I know this implementation isn't great. I keep staring at the concurrentskiplistset thinking I should be able to implement it for better performance and not have these issues. I'm brand new to concurrency and Java, so I'm sure there's a lot to critique.

How can I make this multithreading more efficient?

Vectorizer:

public class Vectorizer {
public Vectorizer(){
}
public PriorityQueue<Document> readAll(File fileDir) 
throws InterruptedException, ExecutionException, IOException{
 //read each file.

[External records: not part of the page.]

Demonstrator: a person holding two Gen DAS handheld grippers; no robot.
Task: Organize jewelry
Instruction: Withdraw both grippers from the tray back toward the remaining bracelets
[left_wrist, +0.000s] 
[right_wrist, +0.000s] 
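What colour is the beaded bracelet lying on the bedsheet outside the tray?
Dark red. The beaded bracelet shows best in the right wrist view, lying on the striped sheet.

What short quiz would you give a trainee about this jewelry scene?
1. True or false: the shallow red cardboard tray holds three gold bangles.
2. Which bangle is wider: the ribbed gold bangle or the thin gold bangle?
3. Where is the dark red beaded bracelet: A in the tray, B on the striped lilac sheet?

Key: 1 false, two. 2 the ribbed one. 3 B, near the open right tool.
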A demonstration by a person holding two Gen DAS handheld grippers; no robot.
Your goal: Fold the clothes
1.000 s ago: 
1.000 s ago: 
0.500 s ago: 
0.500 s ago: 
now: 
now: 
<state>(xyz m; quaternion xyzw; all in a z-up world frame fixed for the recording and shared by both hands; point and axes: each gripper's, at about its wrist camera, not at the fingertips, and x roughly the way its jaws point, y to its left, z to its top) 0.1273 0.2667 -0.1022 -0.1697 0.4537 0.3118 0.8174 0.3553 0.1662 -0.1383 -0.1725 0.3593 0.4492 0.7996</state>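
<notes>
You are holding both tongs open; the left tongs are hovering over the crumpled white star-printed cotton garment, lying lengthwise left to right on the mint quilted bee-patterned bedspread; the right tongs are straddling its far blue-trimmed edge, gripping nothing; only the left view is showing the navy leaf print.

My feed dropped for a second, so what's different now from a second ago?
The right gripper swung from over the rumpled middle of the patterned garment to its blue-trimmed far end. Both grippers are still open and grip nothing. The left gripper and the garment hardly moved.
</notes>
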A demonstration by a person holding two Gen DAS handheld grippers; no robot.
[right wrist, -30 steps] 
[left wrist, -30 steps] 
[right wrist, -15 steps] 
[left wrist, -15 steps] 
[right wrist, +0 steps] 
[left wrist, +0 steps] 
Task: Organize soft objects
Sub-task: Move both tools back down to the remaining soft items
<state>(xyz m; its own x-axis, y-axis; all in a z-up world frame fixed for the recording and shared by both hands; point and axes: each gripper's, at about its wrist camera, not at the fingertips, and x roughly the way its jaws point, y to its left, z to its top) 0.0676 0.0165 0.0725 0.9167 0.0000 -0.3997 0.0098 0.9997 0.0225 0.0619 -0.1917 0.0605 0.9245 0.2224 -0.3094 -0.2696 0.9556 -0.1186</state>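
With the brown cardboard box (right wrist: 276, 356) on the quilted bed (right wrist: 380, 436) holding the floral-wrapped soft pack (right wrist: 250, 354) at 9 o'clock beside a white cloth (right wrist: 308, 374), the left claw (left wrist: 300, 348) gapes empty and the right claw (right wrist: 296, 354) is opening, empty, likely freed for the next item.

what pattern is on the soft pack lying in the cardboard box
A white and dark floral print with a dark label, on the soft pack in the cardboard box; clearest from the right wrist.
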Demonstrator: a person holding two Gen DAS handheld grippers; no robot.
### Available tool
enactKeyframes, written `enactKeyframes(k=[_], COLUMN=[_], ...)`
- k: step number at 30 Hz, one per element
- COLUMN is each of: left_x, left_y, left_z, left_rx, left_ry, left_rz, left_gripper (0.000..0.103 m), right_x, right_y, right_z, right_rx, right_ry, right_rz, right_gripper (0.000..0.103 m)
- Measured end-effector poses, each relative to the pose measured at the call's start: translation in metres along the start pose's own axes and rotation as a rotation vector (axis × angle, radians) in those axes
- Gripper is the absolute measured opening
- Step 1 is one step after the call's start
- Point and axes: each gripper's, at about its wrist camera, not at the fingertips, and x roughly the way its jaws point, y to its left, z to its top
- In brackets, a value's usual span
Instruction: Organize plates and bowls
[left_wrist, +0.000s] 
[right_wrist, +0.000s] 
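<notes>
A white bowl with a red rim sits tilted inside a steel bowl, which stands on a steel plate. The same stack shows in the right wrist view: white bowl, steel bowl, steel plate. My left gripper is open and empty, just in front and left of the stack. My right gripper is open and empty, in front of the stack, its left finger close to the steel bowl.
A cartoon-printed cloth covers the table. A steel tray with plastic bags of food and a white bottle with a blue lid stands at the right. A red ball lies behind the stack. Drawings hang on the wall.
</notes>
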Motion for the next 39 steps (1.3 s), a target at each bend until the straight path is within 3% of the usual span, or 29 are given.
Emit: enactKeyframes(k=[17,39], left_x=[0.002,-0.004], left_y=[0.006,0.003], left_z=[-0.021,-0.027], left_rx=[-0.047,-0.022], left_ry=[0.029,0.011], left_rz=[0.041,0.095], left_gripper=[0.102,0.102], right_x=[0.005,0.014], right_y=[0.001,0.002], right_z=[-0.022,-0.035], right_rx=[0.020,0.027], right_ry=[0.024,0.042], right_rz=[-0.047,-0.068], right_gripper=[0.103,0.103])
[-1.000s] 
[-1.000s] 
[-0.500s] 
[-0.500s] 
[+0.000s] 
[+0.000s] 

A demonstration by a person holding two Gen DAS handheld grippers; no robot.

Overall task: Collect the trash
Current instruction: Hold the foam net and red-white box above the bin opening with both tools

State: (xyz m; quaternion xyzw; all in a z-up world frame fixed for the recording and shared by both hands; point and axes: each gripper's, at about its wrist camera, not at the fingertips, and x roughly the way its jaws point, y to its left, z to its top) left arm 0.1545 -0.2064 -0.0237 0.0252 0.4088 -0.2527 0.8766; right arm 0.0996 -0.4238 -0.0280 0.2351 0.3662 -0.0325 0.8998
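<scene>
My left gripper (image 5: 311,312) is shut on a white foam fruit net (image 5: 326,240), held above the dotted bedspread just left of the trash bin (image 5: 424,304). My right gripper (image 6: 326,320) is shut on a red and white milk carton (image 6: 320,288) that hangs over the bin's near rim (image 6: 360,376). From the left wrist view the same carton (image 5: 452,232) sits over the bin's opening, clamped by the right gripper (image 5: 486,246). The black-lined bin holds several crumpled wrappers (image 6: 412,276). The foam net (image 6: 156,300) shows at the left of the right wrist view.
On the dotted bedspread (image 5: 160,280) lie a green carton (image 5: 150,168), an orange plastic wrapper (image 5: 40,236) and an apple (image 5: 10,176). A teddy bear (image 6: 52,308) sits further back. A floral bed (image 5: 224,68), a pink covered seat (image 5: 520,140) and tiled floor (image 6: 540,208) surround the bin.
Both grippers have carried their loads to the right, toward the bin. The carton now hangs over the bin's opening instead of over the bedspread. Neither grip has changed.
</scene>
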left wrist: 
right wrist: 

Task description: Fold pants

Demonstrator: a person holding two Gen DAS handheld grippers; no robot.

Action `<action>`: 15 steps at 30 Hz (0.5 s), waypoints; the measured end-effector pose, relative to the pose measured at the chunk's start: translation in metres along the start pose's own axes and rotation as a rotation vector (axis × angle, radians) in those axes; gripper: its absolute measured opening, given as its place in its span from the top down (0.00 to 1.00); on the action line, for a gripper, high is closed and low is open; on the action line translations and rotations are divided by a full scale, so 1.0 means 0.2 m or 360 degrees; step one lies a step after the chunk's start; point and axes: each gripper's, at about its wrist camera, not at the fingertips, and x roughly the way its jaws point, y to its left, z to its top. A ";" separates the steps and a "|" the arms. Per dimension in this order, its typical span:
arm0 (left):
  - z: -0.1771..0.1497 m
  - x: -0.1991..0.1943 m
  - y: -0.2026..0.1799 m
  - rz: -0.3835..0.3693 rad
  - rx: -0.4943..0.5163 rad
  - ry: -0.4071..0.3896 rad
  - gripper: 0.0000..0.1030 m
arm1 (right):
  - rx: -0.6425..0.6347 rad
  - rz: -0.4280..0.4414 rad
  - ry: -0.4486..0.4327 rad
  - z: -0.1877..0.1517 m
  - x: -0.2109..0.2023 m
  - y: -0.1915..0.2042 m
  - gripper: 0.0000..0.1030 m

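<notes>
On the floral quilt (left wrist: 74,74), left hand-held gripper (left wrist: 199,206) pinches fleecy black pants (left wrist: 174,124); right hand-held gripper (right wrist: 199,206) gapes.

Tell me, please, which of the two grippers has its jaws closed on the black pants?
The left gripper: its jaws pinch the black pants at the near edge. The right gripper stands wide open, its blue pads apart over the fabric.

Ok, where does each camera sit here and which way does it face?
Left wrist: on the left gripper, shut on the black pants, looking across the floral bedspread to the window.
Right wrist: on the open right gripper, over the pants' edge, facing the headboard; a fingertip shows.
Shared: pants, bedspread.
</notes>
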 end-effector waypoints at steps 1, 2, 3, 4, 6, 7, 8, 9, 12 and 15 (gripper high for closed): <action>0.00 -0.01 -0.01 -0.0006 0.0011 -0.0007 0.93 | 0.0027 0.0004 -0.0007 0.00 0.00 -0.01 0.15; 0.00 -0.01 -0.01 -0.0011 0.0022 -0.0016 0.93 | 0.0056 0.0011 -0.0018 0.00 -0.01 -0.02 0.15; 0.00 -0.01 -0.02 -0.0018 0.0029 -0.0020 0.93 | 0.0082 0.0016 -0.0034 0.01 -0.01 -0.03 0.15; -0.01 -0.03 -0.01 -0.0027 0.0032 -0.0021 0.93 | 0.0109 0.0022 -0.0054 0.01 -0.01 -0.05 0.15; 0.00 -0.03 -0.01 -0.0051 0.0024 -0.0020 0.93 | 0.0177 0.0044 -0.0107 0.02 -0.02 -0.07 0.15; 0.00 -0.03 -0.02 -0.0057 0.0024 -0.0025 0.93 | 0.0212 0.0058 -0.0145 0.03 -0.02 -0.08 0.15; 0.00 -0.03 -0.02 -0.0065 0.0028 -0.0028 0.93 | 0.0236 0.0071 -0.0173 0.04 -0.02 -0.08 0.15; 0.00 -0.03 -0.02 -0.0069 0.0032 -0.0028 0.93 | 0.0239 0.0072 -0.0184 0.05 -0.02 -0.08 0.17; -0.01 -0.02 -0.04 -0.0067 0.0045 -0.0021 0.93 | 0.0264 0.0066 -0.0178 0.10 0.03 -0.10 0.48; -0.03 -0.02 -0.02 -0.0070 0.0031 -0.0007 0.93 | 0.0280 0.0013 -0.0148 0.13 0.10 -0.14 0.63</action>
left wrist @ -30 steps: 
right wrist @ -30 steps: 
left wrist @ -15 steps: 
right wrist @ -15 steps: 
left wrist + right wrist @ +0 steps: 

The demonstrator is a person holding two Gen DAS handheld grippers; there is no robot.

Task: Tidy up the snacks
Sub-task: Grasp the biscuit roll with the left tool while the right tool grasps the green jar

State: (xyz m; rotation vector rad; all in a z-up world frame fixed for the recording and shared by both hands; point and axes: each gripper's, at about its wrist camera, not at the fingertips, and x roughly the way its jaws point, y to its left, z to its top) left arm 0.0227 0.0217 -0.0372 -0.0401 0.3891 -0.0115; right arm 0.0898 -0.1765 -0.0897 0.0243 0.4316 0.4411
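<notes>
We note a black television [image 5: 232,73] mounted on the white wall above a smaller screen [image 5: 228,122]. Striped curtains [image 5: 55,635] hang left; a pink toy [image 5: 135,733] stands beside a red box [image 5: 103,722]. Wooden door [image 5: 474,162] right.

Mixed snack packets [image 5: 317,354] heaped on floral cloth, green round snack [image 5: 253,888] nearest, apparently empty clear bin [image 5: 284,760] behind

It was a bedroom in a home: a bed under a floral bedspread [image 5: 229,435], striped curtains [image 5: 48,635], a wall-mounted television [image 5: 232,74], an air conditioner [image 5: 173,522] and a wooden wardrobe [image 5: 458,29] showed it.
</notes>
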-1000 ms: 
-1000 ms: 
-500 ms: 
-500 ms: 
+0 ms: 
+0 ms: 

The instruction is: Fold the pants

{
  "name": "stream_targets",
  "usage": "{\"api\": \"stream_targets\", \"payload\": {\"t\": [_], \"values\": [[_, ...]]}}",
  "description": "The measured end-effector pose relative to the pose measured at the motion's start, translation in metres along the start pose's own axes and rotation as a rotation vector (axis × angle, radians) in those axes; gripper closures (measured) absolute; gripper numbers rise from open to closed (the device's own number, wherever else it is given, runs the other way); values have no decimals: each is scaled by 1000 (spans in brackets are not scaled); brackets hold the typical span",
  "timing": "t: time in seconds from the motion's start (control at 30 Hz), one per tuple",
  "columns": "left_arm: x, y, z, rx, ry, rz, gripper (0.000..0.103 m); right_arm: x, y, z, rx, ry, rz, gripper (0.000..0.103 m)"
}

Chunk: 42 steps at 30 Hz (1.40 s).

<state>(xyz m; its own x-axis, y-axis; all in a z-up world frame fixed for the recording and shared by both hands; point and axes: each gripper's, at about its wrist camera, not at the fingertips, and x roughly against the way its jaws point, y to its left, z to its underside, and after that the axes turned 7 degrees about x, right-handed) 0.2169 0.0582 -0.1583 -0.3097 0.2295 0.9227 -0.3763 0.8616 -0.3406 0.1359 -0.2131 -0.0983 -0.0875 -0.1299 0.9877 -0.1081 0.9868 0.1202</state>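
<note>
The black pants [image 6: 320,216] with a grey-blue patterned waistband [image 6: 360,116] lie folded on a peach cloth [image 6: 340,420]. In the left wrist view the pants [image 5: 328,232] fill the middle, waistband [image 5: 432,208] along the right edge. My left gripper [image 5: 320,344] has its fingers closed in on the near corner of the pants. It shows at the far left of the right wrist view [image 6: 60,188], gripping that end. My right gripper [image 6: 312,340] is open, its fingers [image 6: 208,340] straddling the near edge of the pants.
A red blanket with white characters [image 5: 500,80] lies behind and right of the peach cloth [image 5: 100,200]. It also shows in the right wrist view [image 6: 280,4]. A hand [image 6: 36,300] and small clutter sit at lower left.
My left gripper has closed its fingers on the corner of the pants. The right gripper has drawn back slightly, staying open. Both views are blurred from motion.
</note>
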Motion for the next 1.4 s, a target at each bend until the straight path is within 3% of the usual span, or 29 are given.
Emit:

When each file is vectorized, put it in a minibatch.
 //producer-consumer threading structure.
 int NUM_THREADS = Runtime.getRuntime().availableProcessors();
 BlockingQueue<LinkedList<String>> queue = new ArrayBlockingQueue<>(50);
 ExecutorService service = Executors.newFixedThreadPool(NUM_THREADS);
 CompletionService<Document> completionService = 
 new ExecutorCompletionService<Document>(service);
 //TODO: is list the most efficient structure to handle future?
 List<Future<Document>> docs = new ArrayList<Future<Document>>();
 for (int i = 0; i < (NUM_THREADS - 1); i++) {
 docs.add(completionService.submit(new DocumentConsumer(queue)));
 }
 // Wait for ReadFile to complete
 service.submit(new ReadFile(queue, fileDir)).get();
 service.shutdownNow(); // interrupt CPUTasks
 // Wait for DocumentConsumer to complete
 service.awaitTermination(365, TimeUnit.DAYS);
 //do things with processed docs.
 //should I be doing this, though?
 PriorityQueue<Document> Documents = new PriorityQueue<Document>();
 for(Future<Document> d : docs){
 try{
 Document doc = d.get();
 Documents.add(doc);
 System.out.println(Integer.toString(doc.Cj));
 } catch(ExecutionException e) {
 e.getCause();e.printStackTrace();
 }
 }
 return Documents;
}

Document object (without compare and overload):

public class Document implements Comparator<Document>{
int docId, Cj;
HashMap<String,Integer> termTable;
public Document(int id,int Cj, HashMap<String,Integer> termMap){
 this.docId = id;
 this.Cj = Cj;
 this.termTable = termMap;
}

docId is set during file reading. I read in a file and append the count to the first line, which is then set during processing.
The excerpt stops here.